TASK ITEM:
What number of lines in the entries below include the string "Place"? Respond with that number alone.

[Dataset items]
════

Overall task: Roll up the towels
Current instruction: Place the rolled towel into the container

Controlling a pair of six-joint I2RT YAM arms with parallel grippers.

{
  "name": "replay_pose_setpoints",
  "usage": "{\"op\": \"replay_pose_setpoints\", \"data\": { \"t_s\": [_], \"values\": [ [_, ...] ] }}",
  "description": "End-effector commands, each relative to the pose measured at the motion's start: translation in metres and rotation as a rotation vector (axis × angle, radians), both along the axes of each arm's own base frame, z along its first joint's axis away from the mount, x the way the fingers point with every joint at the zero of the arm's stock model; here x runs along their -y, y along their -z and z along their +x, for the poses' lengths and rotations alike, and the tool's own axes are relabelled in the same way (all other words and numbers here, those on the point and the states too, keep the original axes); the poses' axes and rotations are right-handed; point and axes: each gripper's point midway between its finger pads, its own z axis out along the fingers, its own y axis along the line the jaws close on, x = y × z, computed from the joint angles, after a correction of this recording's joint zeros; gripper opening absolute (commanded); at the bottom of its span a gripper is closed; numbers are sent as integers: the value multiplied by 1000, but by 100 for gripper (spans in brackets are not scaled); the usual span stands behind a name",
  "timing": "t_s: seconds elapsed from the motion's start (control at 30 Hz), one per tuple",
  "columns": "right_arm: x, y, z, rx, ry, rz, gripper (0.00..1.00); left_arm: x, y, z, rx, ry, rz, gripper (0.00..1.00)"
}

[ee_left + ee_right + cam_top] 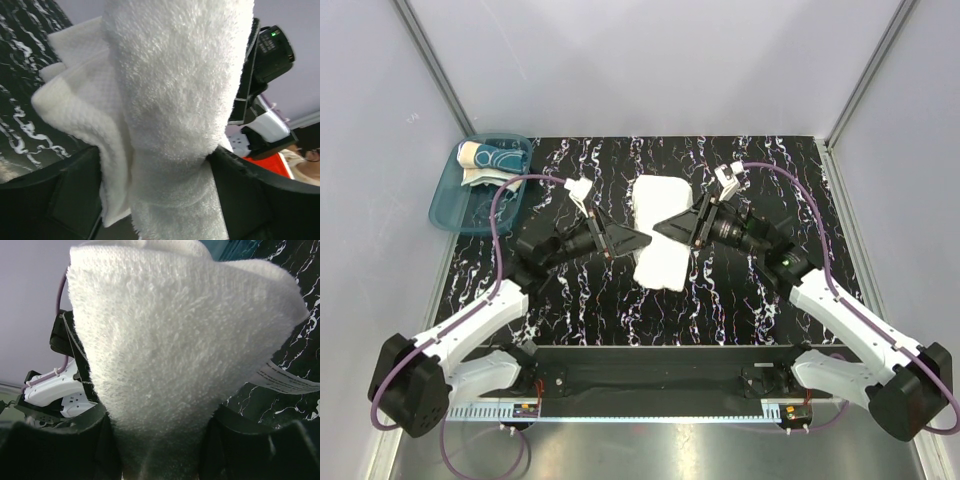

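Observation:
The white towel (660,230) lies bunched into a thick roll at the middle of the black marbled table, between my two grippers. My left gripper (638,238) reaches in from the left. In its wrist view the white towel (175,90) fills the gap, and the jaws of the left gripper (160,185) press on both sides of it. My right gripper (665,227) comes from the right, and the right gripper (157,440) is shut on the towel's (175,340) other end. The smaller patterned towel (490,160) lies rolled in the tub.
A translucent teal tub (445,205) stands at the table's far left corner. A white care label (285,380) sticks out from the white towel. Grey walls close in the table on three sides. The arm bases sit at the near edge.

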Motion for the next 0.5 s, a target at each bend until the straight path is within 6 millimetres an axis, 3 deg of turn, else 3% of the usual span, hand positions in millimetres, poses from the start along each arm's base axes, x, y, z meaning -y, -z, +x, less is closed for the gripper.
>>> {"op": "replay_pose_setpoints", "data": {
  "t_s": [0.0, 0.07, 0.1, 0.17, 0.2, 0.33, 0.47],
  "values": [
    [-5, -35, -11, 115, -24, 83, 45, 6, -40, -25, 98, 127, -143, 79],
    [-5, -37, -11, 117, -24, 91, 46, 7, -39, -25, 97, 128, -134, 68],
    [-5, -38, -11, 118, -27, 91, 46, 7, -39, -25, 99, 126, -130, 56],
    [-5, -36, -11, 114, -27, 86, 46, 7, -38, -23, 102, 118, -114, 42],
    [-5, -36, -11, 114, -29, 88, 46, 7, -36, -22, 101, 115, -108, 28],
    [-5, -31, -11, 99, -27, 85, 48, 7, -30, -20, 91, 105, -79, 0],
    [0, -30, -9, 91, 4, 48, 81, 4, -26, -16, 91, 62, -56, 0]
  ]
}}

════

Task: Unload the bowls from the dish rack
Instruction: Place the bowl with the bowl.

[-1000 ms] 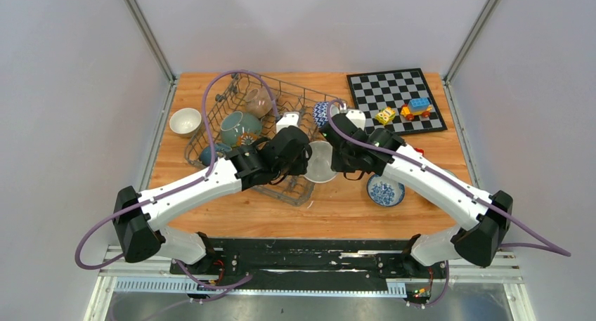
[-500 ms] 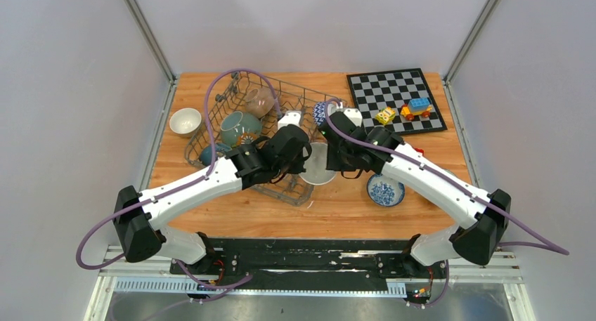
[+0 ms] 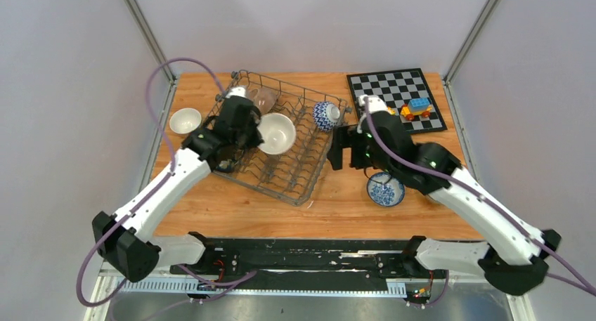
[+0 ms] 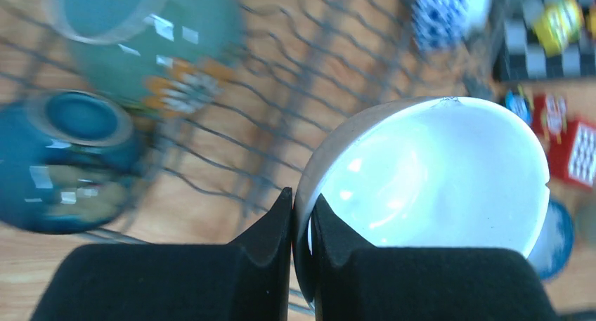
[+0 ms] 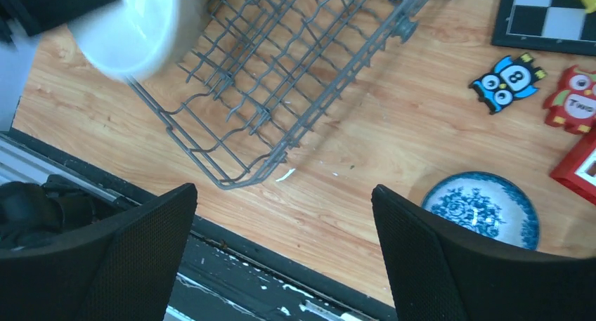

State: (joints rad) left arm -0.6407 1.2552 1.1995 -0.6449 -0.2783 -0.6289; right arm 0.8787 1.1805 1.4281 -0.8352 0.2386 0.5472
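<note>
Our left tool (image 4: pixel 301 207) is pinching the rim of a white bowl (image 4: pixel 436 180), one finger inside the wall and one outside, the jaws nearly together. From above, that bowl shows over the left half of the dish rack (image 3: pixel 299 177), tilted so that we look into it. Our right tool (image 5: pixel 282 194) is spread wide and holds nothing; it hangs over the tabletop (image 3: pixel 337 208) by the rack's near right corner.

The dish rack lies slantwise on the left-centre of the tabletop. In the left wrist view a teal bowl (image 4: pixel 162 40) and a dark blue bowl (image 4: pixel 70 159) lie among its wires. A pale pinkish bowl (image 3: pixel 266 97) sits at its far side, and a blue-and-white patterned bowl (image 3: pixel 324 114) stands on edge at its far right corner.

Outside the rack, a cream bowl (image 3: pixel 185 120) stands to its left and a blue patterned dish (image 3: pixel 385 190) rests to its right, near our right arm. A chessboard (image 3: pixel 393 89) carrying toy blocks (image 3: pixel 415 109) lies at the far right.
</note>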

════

YOUR SOLUTION:
2